Ask the camera to move home or one step in a specific direction.

{
  "ApiVersion": "1.0",
  "type": "request",
  "method": "ptzMove",
  "params": {
    "direction": "..."
  }
}

Key	Type	Description or schema
`ApiVersion`	string	API version
`type`	string	`"request"`
`method`	string	`"ptzMove"`
`params`	object	command parameters
`direction`	string	[`"home"`, `"upLeft"`, `"up"`, `"upRight"`, `"left"`, `"right"`, `"downLeft"`, `"down"`, `"downRight"`, `"zoomIn"`, `"zoomOut"`]

Get presets

Ask the camera to return defined presets.

Request

{
  "ApiVersion": "1.0",
  "type": "request",
  "method": "getPresets"
}

Key	Type	Description or schema
`ApiVersion`	string	API version
`type`	string	`"request"`
`method`	string	`"getPresets"`

Response

{
  "ApiVersion": "1.0",
  "type": "response",
  "method": "getPresets",
  "success": true,
  "data": [
    {
      "presetName": "...",
      "presetId": "..."
    }
  ]
}

Key	Type	Description or schema
`ApiVersion`	string	API version
`type`	string	`"response"`
`method`	string	`"getPresets"`
`data`	array	response data
`presetName`	string	preset name
`presetId`	string	`"format": "uuid"` (GUID)

Goto presets

Ask camera to move to the preset.

{
  "ApiVersion": "1.0",
  "type": "request",
  "method": "goToPresets",
  "params": {
    "presetId": "..."
  }
}

Key	Type	Description or schema
`ApiVersion`	string	API version
`type`	string	`"request"`
`method`	string	`"goToPresets"`
`params`	object	command parameters
`presetId`	string	`"format": "uuid"` (GUID)

Set Aux

Ask camera to activate or deactivate an AUX output.

{
  "ApiVersion": "1.0",
  "type": "request",
  "method": "setAux",
  "params": {
    "on": true,
    "auxNumber": 3
  }
}

Key	Type	Description or schema
`ApiVersion`	string	API version
`type`	string	`"request"`
`method`	string	`"setAux"`
`params`	object	command parameters
`on`	boolean	new AUX output state
`auxNumber`	integer	AUX output number

Limitations and workarounds

WebRTC connection on a local network uses mDNS

To prevent private IP addresses from leaking from a local network when running WebRTC applications, modern browsers by default send mDNS (multicast DNS) addresses as ICE candidates to the signaling server.

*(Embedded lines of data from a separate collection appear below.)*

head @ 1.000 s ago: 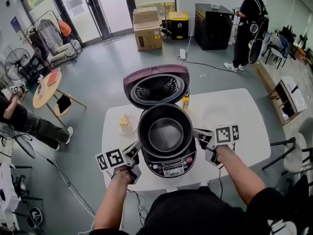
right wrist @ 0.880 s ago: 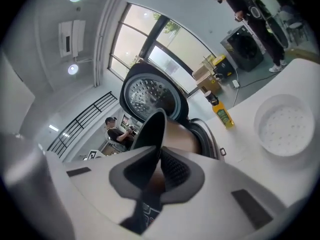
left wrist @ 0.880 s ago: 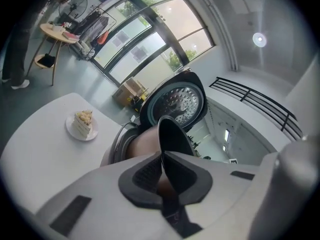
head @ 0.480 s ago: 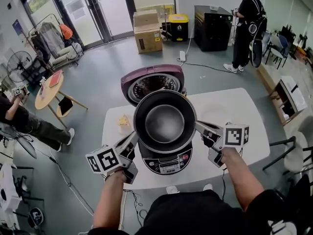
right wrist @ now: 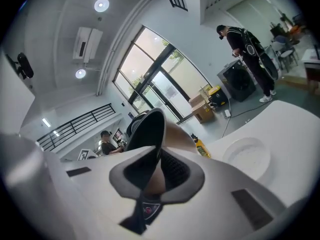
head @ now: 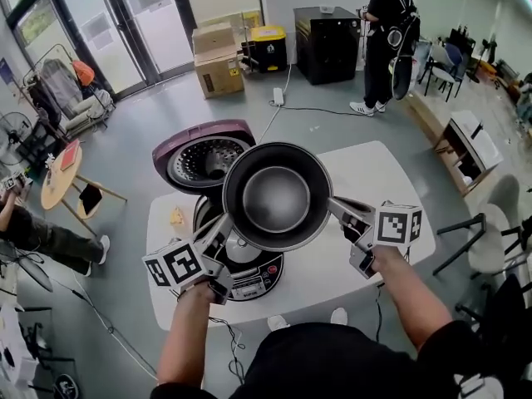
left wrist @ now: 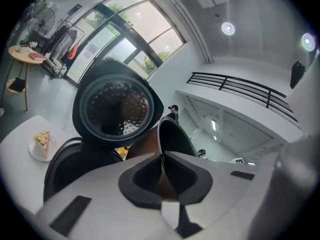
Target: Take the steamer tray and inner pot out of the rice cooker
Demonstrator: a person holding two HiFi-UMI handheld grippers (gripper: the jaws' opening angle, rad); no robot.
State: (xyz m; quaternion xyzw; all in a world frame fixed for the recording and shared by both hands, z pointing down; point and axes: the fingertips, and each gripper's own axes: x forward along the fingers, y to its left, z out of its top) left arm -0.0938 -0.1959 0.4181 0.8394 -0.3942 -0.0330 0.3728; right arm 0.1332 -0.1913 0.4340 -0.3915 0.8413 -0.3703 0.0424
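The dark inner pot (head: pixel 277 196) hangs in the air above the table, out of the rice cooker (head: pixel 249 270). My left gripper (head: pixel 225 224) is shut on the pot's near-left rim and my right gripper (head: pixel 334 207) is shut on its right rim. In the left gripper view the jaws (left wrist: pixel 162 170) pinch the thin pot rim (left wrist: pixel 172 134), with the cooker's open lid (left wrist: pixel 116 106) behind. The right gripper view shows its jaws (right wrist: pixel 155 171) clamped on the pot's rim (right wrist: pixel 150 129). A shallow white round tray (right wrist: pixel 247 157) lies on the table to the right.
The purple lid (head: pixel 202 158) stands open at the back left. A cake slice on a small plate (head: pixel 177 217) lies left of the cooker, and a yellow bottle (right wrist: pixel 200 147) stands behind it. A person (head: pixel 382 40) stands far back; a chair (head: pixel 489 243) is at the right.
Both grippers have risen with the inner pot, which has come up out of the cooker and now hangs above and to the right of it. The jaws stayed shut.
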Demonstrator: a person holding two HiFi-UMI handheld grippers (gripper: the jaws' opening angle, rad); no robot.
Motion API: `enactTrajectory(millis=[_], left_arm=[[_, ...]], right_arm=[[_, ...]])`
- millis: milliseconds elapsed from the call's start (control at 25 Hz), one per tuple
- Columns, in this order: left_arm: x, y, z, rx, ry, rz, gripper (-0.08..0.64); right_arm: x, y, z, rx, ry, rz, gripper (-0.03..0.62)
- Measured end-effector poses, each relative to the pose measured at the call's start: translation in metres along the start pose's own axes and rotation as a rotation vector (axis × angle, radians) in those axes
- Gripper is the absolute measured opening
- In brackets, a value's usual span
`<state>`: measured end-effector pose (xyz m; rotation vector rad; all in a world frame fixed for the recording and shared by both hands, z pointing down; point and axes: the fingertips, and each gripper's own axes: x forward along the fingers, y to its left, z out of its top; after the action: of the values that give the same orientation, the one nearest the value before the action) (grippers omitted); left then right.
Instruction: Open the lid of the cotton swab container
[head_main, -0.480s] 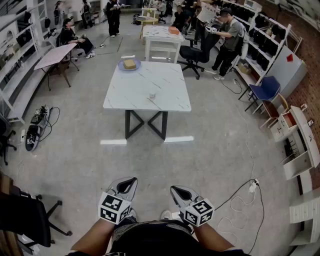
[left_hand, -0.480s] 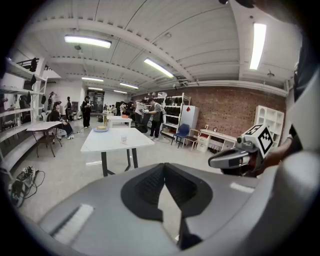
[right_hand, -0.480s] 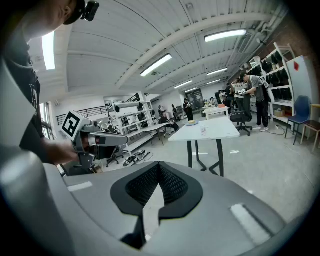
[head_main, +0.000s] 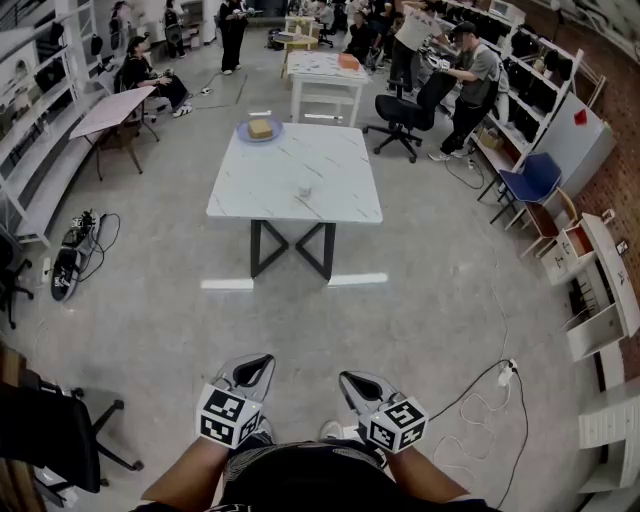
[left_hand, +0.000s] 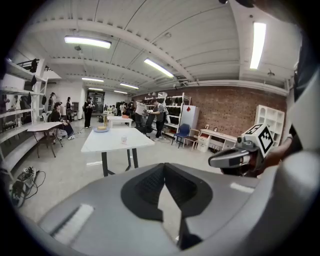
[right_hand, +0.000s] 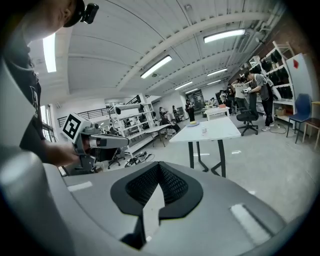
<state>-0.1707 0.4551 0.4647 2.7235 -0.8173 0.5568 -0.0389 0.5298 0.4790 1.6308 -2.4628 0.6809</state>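
A small clear cotton swab container (head_main: 305, 190) stands on a white marble-top table (head_main: 250, 195) several steps ahead of me; it also shows as a tiny object (left_hand: 123, 139) in the left gripper view and as a tiny object (right_hand: 203, 131) in the right gripper view. My left gripper (head_main: 262, 362) and right gripper (head_main: 347, 380) are held low in front of my body, far from the table. Both have their jaws together with nothing between them. The left gripper (left_hand: 164, 166) and the right gripper (right_hand: 159, 166) each point toward the table.
A blue plate (head_main: 258, 130) with a tan block lies at the table's far edge. Open grey floor lies between me and the table. A black chair (head_main: 50, 435) is at my left, a cable and power strip (head_main: 505, 372) at my right. People, desks and shelves fill the back.
My grippers have stayed put. People and an office chair at the back right have shifted slightly.
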Motion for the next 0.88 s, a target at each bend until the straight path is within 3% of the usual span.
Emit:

API Gateway support for mDNS

The signaling server running in the API Gateway supports resolving mDNS addresses when running on a Windows version with native support for mDNS. Native support for mDNS was introduced in Windows version 1809 (October 2018) or later, and is available in any recently updated Windows Server 2019 or Windows 10 installations, and all Windows Server 2022 and Windows 11 installations.

WebRTC connections across routers in a local network

mDNS relies on multicast which by default will not pass through routers. This means that in enterprise environments, mDNS will fail in many cases:

mDNS over wired Ethernet works on the same local network segment, but in more complex network solution (most enterprise environments), mDNS will fail.
mDNS over WiFi will only work on simple network configurations (as for wired networks). In configurations with WiFi extender or Mesh networks, mDNS will likely fail.

The signaling server running in the API Gateway supports a workaround for connections across routers on a local network. The signaling server will attempt to get the client’s local IP network address from X-Forwarded-For and Remote_Addr headers in the HTTP request and use that to add an ICE Candidate with higher priority than the ICE Candidate with the mDNS address. This will not work in all cases; on some networks, X-Forwarded-For is removed and Remote_Addr will not contain the local IP address of client.

Disable browser mDNS support

As a last resort, you can try disabling browser mDNS support to force the browser to reveal the local IP network address in WebRTC connections.

In Chromium-based browsers, mDNS support can be disabled by opening chrome://flags or edge://flags and setting Anonymize local IPs exposed by WebRTC to Disabled.